The Missouri Supreme Court has scheduled an October 1 execution date for convicted killer Russell Bucklew, who’s incarcerated in Potosi (May 2018 file photo courtesy of the Missouri Department of Corrections)

Bucklew also severely attacked his ex-girlfriend, Stephanie Ray, and beat her mother and mother’s fiance over the heads with a hammer. They managed to survive Bucklew’s wrath. During the crime spree, he also got into a gun battle with law enforcement and survived a gunshot to the chest and head.

Missourians for Alternatives to the Death Penalty, the NAACP, Empower Missouri, the American Civil Liberties Union and others want Gov. Mike Parson to stop Bucklew’s execution. They argue that Bucklew’s rare brain condition could cause him to suffer a cruel death.

On Wednesday, they delivered some 57,000 petitions to Parson’s office making the request and resoundingly stating that the death penalty is not what Missouri stands for. According to ACLU volunteer Danielle Spradley, the petition signing has been circulated online for the past couple of months.

During Wednesday’s press conference at the state Capitol in Jefferson City, Jeff Stack with the Mid-Missouri Fellowship of Reconciliation says Bucklew would be the 89th person executed in the state since 1989.

“That’s a horrible number to think about. Missouri has been, sadly, a serial killer and we should be getting out of the business,” says Stack. “Mr. Bucklew committed some horrible crimes – no doubt. But we need to get out of this business of defining a human being by an action – a horrible action in their lives. We have no right to do that.”

Nimrod Chapel with the Missouri NAACP says the state’s high murder rate shows the death penalty does not prevent people from killing others.

“It’s almost as if murder has become passe,” says Chapel. “Well how does it get that way? We normalize it, right? The only other thing we could do with a state-sanctioned execution such as Mr. Bucklew’s, or any other for that matter, would be to show it on tv. Why not livestream it – if it has that effect? The truth is it doesn’t. Everybody recognizes that this is gross, that we as human beings shouldn’t be killing each other.”

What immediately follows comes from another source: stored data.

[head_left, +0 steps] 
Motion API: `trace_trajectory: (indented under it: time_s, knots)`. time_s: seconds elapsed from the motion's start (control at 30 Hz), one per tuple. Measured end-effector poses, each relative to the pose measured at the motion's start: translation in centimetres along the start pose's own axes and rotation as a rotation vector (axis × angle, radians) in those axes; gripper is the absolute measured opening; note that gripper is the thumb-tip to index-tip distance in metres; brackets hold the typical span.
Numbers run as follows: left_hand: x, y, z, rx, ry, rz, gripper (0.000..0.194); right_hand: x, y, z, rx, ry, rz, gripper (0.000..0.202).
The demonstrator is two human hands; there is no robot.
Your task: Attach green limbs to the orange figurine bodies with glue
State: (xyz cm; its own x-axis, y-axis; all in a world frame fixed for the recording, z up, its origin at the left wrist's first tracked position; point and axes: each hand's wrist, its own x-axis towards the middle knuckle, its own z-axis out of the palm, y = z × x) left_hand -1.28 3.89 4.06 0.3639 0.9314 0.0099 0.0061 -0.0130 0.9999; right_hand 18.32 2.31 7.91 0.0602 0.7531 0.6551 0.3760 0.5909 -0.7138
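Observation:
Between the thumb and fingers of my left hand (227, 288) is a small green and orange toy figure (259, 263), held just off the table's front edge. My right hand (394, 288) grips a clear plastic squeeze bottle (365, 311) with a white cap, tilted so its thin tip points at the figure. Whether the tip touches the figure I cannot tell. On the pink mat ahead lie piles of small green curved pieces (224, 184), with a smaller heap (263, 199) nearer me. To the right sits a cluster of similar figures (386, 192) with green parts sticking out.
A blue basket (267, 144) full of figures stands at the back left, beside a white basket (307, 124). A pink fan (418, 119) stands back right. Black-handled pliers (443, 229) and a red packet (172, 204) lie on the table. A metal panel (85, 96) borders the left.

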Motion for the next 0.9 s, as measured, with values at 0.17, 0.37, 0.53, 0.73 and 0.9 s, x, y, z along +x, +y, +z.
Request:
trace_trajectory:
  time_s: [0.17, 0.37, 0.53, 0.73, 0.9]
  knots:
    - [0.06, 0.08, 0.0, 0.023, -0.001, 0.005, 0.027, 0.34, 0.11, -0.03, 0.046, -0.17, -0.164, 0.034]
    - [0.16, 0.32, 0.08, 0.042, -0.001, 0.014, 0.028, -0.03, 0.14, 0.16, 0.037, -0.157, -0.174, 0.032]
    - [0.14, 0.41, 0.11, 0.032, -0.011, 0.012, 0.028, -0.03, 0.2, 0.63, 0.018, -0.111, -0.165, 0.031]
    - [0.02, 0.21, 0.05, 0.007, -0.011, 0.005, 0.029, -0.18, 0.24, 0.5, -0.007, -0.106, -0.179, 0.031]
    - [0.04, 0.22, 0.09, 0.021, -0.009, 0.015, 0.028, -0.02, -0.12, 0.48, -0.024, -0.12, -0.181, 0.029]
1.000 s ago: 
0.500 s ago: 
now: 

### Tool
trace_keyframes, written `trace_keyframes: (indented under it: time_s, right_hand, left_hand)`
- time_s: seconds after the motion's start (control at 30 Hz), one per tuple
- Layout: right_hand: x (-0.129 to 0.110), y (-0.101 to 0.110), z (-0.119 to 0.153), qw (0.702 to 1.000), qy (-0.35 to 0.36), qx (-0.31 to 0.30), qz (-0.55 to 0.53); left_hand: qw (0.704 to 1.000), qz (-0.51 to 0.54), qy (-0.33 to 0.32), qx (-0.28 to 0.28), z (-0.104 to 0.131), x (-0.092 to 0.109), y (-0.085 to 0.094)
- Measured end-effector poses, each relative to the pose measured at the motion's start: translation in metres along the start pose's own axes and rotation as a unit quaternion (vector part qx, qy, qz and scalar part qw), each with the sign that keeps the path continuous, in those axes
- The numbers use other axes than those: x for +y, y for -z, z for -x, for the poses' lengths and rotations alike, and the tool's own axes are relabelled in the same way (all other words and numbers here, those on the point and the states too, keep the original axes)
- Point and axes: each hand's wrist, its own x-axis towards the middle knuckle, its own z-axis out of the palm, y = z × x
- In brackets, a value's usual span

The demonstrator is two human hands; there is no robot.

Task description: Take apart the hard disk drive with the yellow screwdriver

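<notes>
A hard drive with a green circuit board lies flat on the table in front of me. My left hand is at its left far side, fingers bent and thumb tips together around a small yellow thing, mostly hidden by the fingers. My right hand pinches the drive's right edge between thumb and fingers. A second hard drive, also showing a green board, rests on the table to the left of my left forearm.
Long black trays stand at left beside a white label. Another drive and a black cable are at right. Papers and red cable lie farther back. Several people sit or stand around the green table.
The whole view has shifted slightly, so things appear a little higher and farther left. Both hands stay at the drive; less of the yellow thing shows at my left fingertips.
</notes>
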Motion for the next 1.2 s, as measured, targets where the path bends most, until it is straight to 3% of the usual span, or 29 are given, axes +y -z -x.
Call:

If Missouri carries out Bucklew’s execution, Chapel says the state could likely face a higher level of scrutiny. The American Bar Association recommended that Missouri freezes the use of the death penalty.

“As I understand it, there will be an international inquiry as to whether Missouri has violated human rights laws by executing a man in Mr. Bucklew’s condition. So that’s what I think is next,” he says.

Chapel says there have been meetings with the governor and his staff about the case. He goes as far to say that Bucklew’s health warrants the man getting released from prison because Chapel says Bucklew is beyond the capacity to harm others.

Conner Kerrigan of Empower Missouri says the system is broken.

“We are not here because of a single bad decision by the Supreme Court. We are here because we have become dependent on a criminal justice system that was not built to consider any solution other than righteous punishment. We are here because of failure after failure after failure after failure of the system,” says Kerrigan. “Russell received no mitigation investigation for 20 years following his trial. This is a failure of the system. His family history of abuse, lead poisoning and opioid addiction were not mentioned at all during his trial, despite documentation that showed the effect that they had on him. This is a failure of the system. A secret payoff of a post-conviction lawyer muddied the waters of his investigation. This is a failure of the system.”

Parson spokesperson Kelli Jones says the governor takes seriously both his duty and responsibility to see that lawfully entered capital sentences are carried out in accordance with state law. Jones says each case of capital punishment will be thoroughly reviewed before any decision for pardon or clemency is made. She says Parson has consistently supported capital punishment when merited by the circumstances and all other legal remedies have been exhausted and when due process has been satisfied.

The Missouri Supreme Court has scheduled Bucklew’s execution to occur during a 24-hour window beginning Tuesday at 6 p.m. at the state prison in southeast Missouri’s Bonne Terre.